We went through all of that shit at the ALOC yesterday, and our paperwork was all screwed up. They are telling us that the guys we captured with all of the weapons and ammunition will likely be released for lack of evidence. They were wanted for shooting at the Iraqi Army checkpoint that is just through the trees on MSR Tampa. That checkpoint had reported sniper fire on multiple occasions. We found a rifle, a scope, and plenty of ammo. The tool marks on the scope even lined up with scratches on the rifle’s rail.
It was about 2:30 P.M. when we took the detainees down to the detainee holding area. The soldiers there complained about missing paperwork. Some of the things they need will have to come from higher; it’s simply information that I don’t have.
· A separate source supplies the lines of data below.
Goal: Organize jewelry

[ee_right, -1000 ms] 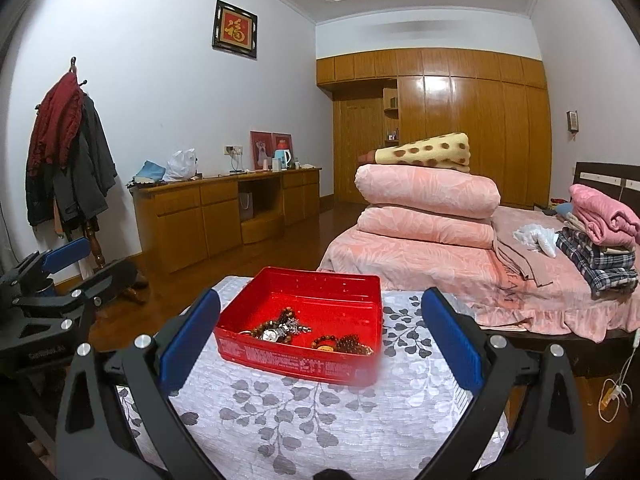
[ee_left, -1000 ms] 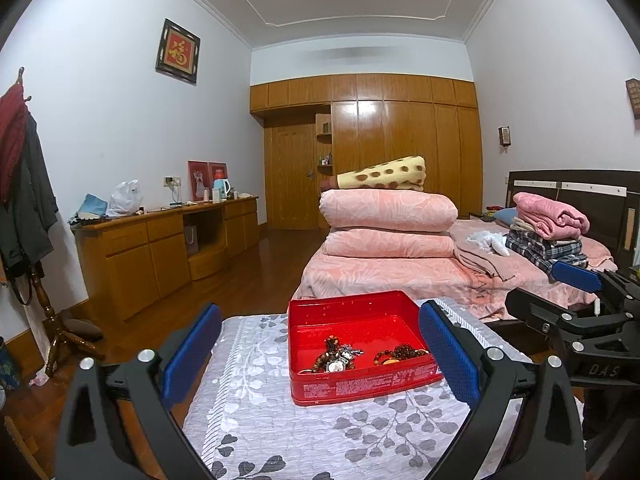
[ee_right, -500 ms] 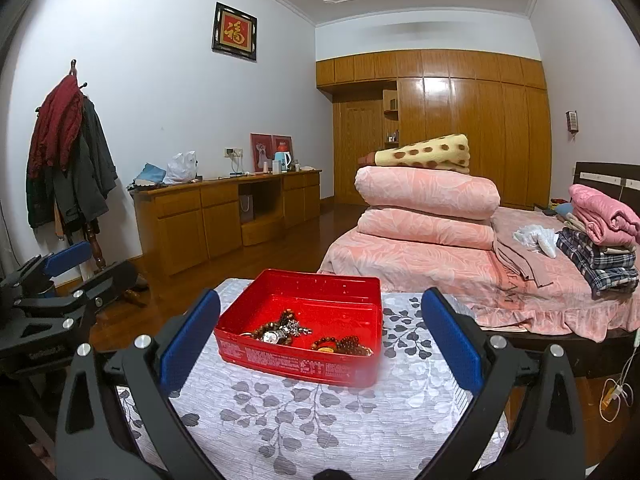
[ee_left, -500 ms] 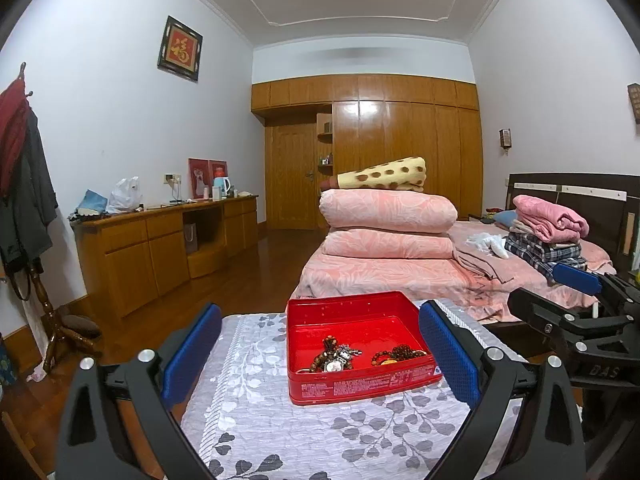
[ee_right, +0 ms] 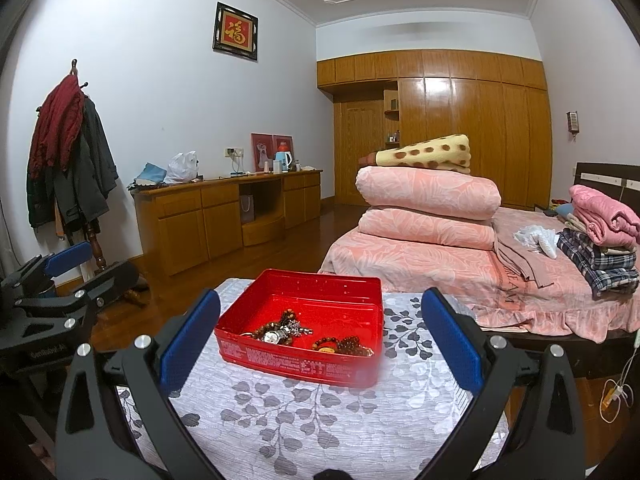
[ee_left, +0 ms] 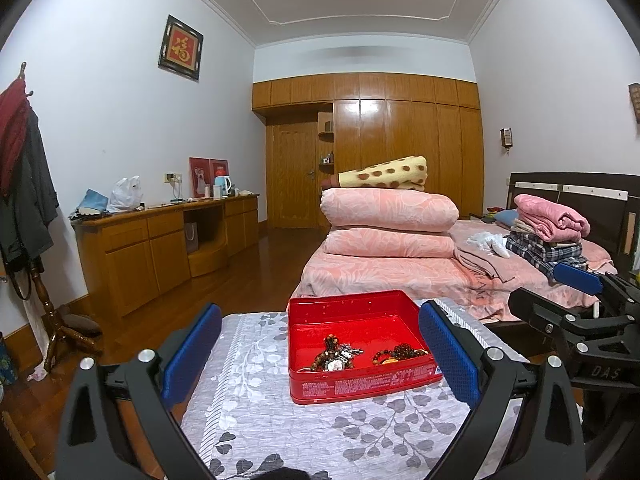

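A red open tin box [ee_left: 362, 380] stands on a small table with a grey leaf-pattern cloth [ee_left: 280, 420]; it also shows in the right wrist view [ee_right: 300, 364]. Inside lie a tangle of brown bead bracelets and a watch [ee_left: 334, 358] and more dark beads [ee_left: 400, 354]; the same jewelry [ee_right: 280, 332] shows in the right wrist view. My left gripper [ee_left: 320, 354] is open and empty, held near the table's front. My right gripper [ee_right: 320, 340] is open and empty, to the right of the left one.
A bed [ee_left: 400, 264] with stacked pink quilts and folded clothes stands behind the table. A wooden sideboard [ee_left: 160, 240] lines the left wall. A coat rack [ee_right: 76, 152] stands at the left. Wood floor lies between.
Both grippers have shifted slightly; the box sits a touch lower in the views. Nothing was taken hold of.
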`<action>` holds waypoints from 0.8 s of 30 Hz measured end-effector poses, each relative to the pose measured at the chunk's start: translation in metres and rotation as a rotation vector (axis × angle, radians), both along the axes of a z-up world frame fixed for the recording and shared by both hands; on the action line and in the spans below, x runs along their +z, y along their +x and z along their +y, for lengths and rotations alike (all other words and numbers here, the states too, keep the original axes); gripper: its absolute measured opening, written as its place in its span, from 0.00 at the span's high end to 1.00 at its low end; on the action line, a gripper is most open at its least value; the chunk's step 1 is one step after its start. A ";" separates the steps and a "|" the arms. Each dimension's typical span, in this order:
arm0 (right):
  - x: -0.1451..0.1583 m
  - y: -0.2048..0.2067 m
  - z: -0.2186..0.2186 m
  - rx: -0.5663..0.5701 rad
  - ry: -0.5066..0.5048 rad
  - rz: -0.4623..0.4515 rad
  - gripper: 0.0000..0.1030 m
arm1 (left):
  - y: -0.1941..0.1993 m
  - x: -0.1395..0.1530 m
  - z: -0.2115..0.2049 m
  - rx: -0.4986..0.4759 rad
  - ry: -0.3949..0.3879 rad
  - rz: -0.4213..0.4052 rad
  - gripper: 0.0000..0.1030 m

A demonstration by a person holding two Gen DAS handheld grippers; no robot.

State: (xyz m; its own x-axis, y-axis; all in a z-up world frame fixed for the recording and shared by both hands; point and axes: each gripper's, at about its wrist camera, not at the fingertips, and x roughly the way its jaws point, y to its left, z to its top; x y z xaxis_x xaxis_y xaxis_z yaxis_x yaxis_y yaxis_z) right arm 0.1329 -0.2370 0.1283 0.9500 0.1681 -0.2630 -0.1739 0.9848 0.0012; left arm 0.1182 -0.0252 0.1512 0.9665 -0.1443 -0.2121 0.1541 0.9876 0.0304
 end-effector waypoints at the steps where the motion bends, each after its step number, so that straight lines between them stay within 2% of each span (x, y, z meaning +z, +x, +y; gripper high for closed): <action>1: 0.000 0.000 0.000 0.000 0.000 0.000 0.05 | 0.000 0.000 0.000 0.002 0.000 0.001 0.06; 24: 0.003 0.000 0.001 -0.003 -0.007 -0.001 0.05 | 0.008 -0.005 0.001 0.001 -0.009 0.020 0.06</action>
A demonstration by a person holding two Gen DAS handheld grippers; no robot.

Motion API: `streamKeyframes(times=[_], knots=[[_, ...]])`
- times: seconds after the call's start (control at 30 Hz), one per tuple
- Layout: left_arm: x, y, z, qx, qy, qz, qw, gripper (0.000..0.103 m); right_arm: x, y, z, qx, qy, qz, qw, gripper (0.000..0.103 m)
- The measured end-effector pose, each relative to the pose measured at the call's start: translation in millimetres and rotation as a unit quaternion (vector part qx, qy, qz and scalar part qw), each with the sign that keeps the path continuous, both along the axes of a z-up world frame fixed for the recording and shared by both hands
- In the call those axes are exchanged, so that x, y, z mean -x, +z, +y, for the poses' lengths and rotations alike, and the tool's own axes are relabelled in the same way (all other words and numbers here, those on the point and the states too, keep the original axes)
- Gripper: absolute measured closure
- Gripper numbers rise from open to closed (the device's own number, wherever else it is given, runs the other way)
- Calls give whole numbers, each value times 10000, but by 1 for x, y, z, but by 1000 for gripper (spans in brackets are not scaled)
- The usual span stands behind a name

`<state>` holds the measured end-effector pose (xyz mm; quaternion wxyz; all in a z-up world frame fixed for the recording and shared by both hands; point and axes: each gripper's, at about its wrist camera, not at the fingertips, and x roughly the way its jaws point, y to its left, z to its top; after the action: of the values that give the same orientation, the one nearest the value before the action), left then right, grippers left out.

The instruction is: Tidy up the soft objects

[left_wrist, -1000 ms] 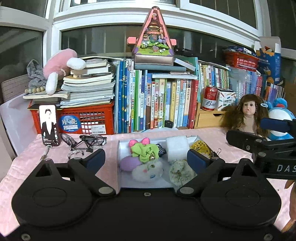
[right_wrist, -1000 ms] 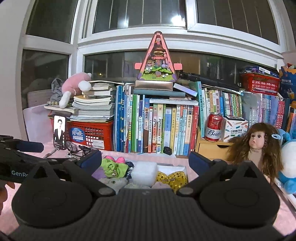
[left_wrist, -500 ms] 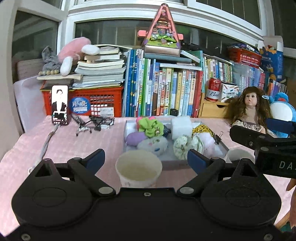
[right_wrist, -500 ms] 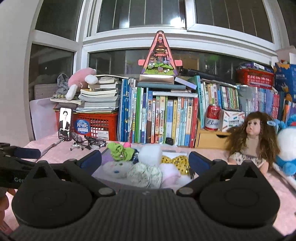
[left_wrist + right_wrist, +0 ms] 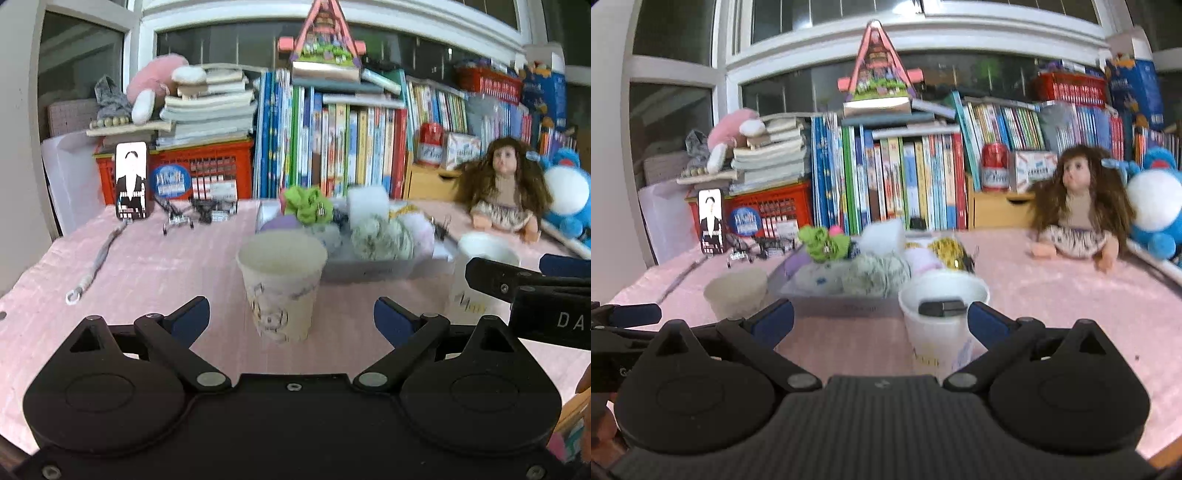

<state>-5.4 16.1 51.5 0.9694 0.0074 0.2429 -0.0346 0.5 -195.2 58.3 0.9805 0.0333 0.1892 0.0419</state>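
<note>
Pink cloth (image 5: pixel 155 266) covers the table, w/ a wall of books (image 5: pixel 332 136) and a red crate (image 5: pixel 207 166) at the back under dark windows. Tray (image 5: pixel 369 271) sits mid-table, piled w/ soft bits: green scrunchie (image 5: pixel 306 201), white foam block (image 5: pixel 367 201), speckled grey-green ball (image 5: pixel 380 236), purple lump (image 5: pixel 282 223), pale fluffy piece (image 5: pixel 415 227). From the right cam a yellow bow (image 5: pixel 947 251) shows at the tray's right end.

Two paper cups stand just in front of the tray. Left cup (image 5: pixel 282 288) is near the tray's left end, empty as far as the left cam shows. Right cup (image 5: pixel 942 321) is near the tray's right end, w/ a small dark obj (image 5: pixel 942 307) at its mouth; can't tell what it is.

Left gripper (image 5: pixel 291 317): fingers spread wide, nothing between them, left cup centred just ahead. Right gripper (image 5: pixel 881 319): also spread wide and empty, right cup close by its right finger (image 5: pixel 988 325), not gripped.

Doll (image 5: pixel 1075 206) sits on the cloth to the right, blue plush (image 5: pixel 1156 206) beside it. Phone (image 5: pixel 132 181) leans upright far left.
</note>
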Motion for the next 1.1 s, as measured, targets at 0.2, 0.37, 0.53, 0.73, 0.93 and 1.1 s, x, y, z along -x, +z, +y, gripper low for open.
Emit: streamKeyframes(times=[0.2,0.37,0.53,0.73,0.93,1.1], knots=[[-5,-20,0,31,128,260,9996,8,1,-20,-4,-39,-112,275,9996,0],[-12,-34,2,6,263,479,9985,8,-1,-32,-8,37,-283,423,9987,0],[-16,-45,0,-104,311,568,9978,8,-4,-47,-10,169,-397,597,9973,0],[-22,-55,-3,-161,277,675,9972,8,-8,-60,-12,228,-462,792,9955,0],[-28,-66,-2,-108,306,896,9954,7,-13,-70,-12,317,-453,941,9940,0],[-31,-70,-2,-134,269,850,9959,3,-18,-79,-11,429,-397,1111,9921,0]])
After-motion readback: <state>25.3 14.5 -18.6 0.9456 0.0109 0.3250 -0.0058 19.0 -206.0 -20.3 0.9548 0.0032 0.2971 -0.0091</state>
I’m just responsible for getting the bad guys. I don’t know the rest of the story.
I did what I could with the paperwork, while sitting at the D-HA (dee-haw), and waiting to get them inside and processed. It was about 9 P.M. before I ever got them into the D-HA and signed over. By then, the old man was telling us to let his son go, because all of the weapons were his. He insisted that they weren’t the bad guys, and that his son didn’t know about the guns.
When I got back to the CHUs, I checked in with AB to let him know I was back.
“You’re not going out with us tomorrow,” he said.
I explained what had happened with the paperwork, and that we would probably see those guys out again. Then I pulled out the receipts that I had been given for my prisoners, and they had the wrong name on one of them. I told AB that I would get that taken care of in the morning and went to bed.
Before I even had a chance to get up and get ready, I got a message from battalion HQ to get to the D-HA immediately because my paperwork was fucked up. I went out there, along with the NCOs from 2nd platoon, because they got the same message. Apparently, someone at the D-HA had contacted battalion to tell them that we were all jacked up yesterday, and that our paperwork was wrong. Battalion sent us out there to fix the paperwork. When we arrived, the D-HA personnel couldn’t figure out what was wrong with the paperwork. It turns out, that battalion had been contacted about our original paperwork, which I had already corrected at the D-HA the night before. I got my detainee receipt fixed, and then I went back to my CHU.
By that time, the platoon was already out on patrol, otherwise I would have just gone with them. I feel bad about being back here while they are out, but it is nice to have some down time. I had one hell of a headache anyway, so I decided to lie down for a bit.
I started thinking about my detainees, and I feel kind of sorry for them. I especially felt bad for the old man. He kept insisting that they weren’t terrorists, and he was freezing while we were waiting to get into the detention facility. The temperature was dropping quickly, and he didn’t really have anything to keep warm. Plus, he’s old. We had them tied and blindfolded for about 15 hours. They would eat or drink anything, and I know they were cold. I hope that they really are bad guys, and not an intel’ fuck up.
I just kept reminding myself that those rifles and what had once been in those warhead tubes might have been responsible for the deaths of American soldiers. Who knows?
I joked at the prison today, that they didn’t like me out there very much last night. I was giving some of the soldiers there a hard time, just teasing about MOSs (military occupational specialties) and stuff. Infantry guys like to give other MOSs a hard time.
SFC Locklear told me that a lot of people in the company don’t like me either. He went on to say, “1SG doesn’t like you at all.”
Personally, I can’t stand our 1SG, but I can’t think of anything I’ve done to give him a reason to dislike me. Now I’m wondering who “a lot of people” are, and what exactly their reasons are. I’m not a dick to these guys. I tight with my platoon, and outside of that, I don’t really even know too many people in the company very well.
I guess it doesn’t really matter, but I’m a little concerned about becoming a platoon sergeant over here, for a 1SG who doesn’t like me.